|© 2012, R.L. Delight, Painting in progress.|
Here is the painting I mentioned I have been working on, still in progress. It has taken me a while as I had to work up the composition from the sketch I had in my sketchbook and then I had to figure out how to do it. This is up to the point of the color block in but I realized the values of the beach and some areas on the figure are not even close. I need to work on those next. This is the first time I have worked completely from an idea I had in my head. It has been an interesting challenge.
This particular painting is very personal. I have had the sketch for it in my notebook even before I went to art school. I know the title but I am going to hold off on that until it is finished. I was browsing through a list of "local" calls for entries when I came across one that I knew I wanted to enter.
The name of the exhibit is: Bearing Witness: Healing Pregnancy Loss and Infertility Through the Arts.The issue of pregnancy loss and infertility have long been a thread throughout my adult life. My husband and I started on this journey about 28 years ago. I am not going to go into details here but I will say it hasn't been an easy journey even though our life has gone on and has been quite good.
This is a subject not talked about. I have had some pretty stupid things said to me, the worst being by an incredibly insensitive female OB/GYN who quite frankly did not know what the heck she was talking about. I have many stories about the journey and I know others who have had the same experience probably do too.
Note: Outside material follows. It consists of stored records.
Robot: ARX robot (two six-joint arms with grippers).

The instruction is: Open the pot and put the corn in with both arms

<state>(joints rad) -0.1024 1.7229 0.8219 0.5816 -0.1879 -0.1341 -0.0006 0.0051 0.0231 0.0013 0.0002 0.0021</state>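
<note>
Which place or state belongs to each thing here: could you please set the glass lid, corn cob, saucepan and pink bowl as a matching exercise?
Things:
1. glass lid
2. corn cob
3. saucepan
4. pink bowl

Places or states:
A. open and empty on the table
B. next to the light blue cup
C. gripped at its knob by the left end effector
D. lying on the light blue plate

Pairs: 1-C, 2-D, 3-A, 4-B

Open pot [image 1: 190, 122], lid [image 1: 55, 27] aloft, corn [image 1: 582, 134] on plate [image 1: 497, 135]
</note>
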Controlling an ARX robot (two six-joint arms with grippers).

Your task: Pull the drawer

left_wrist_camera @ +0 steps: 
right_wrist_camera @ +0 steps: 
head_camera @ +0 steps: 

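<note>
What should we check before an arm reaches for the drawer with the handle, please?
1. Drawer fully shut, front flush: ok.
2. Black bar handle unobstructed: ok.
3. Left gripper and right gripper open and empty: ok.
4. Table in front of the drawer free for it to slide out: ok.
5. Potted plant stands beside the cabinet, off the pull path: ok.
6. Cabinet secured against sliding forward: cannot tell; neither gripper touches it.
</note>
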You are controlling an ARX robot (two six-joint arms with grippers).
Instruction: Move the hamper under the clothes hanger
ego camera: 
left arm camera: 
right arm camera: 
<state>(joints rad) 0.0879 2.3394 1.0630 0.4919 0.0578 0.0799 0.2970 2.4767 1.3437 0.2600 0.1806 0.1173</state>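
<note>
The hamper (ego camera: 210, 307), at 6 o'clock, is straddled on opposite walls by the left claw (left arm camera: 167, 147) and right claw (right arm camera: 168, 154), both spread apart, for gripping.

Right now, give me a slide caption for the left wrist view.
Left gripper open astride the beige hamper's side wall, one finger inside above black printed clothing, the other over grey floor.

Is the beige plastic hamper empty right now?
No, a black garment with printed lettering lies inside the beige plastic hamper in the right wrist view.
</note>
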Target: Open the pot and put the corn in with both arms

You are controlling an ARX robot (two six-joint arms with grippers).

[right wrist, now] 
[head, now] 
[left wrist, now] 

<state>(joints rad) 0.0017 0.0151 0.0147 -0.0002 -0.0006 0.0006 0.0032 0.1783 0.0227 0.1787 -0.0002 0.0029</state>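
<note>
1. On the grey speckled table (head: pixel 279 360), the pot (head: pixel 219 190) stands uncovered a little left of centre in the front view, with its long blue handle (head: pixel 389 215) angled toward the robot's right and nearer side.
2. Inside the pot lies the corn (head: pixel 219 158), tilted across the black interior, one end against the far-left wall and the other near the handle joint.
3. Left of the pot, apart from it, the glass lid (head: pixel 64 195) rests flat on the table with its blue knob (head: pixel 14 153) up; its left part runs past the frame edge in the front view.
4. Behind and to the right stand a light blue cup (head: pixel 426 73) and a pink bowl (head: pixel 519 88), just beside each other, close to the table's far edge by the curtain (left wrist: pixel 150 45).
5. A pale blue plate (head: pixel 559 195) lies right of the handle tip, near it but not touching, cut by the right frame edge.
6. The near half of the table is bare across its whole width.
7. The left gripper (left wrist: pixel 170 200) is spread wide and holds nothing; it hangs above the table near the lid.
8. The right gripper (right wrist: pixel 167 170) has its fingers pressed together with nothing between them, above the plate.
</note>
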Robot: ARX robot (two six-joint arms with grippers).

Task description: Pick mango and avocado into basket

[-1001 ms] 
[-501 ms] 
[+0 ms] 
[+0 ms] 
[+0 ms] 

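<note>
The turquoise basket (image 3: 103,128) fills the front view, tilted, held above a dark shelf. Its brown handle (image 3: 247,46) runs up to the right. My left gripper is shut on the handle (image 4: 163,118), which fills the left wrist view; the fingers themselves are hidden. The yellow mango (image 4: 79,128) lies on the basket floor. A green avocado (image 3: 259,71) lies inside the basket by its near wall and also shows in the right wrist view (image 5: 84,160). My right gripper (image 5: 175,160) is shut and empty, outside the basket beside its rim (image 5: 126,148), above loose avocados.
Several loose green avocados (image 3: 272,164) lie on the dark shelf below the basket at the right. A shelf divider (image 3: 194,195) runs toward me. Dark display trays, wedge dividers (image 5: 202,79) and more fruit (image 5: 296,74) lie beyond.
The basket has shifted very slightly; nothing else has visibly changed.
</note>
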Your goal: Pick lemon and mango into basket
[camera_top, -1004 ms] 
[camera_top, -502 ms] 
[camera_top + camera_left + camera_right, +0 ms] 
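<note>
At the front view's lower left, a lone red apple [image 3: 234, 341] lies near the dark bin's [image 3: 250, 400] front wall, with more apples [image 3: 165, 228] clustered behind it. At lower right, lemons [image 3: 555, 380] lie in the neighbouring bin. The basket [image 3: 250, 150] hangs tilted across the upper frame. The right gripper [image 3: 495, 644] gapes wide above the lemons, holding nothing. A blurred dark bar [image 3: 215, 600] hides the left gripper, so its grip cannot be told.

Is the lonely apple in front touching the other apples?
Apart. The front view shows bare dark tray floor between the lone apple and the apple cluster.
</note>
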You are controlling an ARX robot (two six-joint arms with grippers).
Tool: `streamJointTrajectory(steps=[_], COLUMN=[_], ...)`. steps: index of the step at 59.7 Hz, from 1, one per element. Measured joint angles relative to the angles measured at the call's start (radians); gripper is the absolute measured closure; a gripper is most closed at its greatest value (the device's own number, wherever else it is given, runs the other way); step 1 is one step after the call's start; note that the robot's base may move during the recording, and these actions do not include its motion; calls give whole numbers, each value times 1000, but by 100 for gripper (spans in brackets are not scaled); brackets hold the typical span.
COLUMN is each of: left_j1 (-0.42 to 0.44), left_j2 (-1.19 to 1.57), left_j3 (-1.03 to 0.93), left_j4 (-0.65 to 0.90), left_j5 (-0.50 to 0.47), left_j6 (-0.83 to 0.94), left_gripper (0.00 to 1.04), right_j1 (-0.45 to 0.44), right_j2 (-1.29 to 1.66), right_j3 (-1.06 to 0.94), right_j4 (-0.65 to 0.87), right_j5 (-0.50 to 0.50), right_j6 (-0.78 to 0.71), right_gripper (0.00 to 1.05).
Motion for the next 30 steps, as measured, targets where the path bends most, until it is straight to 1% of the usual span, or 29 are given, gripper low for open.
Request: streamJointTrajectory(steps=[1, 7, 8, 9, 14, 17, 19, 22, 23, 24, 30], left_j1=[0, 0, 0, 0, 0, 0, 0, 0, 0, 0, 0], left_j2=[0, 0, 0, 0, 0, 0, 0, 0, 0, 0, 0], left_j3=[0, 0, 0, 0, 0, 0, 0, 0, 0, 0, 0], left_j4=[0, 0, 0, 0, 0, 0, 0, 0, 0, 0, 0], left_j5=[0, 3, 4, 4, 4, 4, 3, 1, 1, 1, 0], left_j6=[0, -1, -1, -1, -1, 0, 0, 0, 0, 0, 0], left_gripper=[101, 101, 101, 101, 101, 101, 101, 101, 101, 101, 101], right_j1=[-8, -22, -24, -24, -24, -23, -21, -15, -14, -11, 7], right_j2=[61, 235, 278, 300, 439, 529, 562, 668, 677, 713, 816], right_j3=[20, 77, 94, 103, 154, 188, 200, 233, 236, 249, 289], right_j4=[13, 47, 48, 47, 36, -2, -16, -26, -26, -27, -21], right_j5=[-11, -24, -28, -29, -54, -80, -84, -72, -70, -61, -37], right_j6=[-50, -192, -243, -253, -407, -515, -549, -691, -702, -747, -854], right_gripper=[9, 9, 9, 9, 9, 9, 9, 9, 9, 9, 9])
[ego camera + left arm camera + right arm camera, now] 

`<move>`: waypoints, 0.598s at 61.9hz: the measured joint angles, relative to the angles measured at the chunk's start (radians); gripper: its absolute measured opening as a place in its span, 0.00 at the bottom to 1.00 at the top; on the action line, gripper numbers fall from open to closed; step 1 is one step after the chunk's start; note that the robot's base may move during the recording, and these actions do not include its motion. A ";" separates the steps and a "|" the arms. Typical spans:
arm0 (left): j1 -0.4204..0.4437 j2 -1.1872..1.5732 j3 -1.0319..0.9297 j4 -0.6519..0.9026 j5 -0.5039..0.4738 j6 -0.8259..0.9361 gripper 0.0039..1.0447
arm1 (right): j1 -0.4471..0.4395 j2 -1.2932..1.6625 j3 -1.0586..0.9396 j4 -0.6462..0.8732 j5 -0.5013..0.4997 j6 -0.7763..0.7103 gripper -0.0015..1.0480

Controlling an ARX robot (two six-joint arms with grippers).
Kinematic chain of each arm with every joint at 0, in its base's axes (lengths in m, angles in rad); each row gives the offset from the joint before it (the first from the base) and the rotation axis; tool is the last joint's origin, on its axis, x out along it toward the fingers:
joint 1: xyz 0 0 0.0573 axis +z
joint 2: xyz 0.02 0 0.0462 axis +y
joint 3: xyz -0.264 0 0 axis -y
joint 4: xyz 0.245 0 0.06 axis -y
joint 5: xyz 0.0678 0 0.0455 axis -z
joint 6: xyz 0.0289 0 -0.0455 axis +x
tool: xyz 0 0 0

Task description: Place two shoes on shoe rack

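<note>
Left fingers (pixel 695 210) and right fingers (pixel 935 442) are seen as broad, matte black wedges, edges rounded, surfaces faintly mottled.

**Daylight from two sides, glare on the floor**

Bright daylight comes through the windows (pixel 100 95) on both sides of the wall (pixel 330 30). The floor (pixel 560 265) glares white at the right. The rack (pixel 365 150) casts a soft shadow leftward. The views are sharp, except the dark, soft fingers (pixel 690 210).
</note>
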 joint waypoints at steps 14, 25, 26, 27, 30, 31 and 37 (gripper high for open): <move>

I may not have living children but I have lost children and I am a mother. The painting is missing a crucial piece at this point, the image of the children. They will be going in. They might be on the other side but they are there.
I am aware that it is always hard to know what to say to women who have experienced miscarriage or infertility, or in my case, both. I have learned through experience that comforting words are hard to come by and the only thing a person can really say is "I am sorry for your loss." Just that, nothing else. It means a great deal.
There are so many rites of passage around motherhood as it is a fundamental part of being a female human. When you do not have children, you are more or less locked out of those rites. I have not had many women friends my age. I didn't avoid them but I just never had much in common with them as most of them have children and that is their focus is until the kids leave home, and rightly so. This issue goes far beyond the physical loss, it affects a woman for the duration of her life in so many ways. I am interested to see how the other artists interpret this journey. I have been on it a long time.
I will be working hard to get the painting finished this week. It has a ways to go but I will be focusing on it exclusively.
On a bit of a lighter note, I had a fantastic weekend. My husband and I joined with Sedona Fire, talented musical friends who write and perform beautiful music and we had our first performance with them this weekend. My husband plays trumpet/coronet, and I play the cello. I started playing the cello as an adult so this was my first public performance. It was a blast and the audience was warm and welcoming. If you click on the name above the link will take you to their website. If you click on the music tab you can hear samples of their music and buy their first CD too. We are working hard on the music and hope to join them on the next CD.
Life is good. I hope it is for you all too no matter what path your journey takes.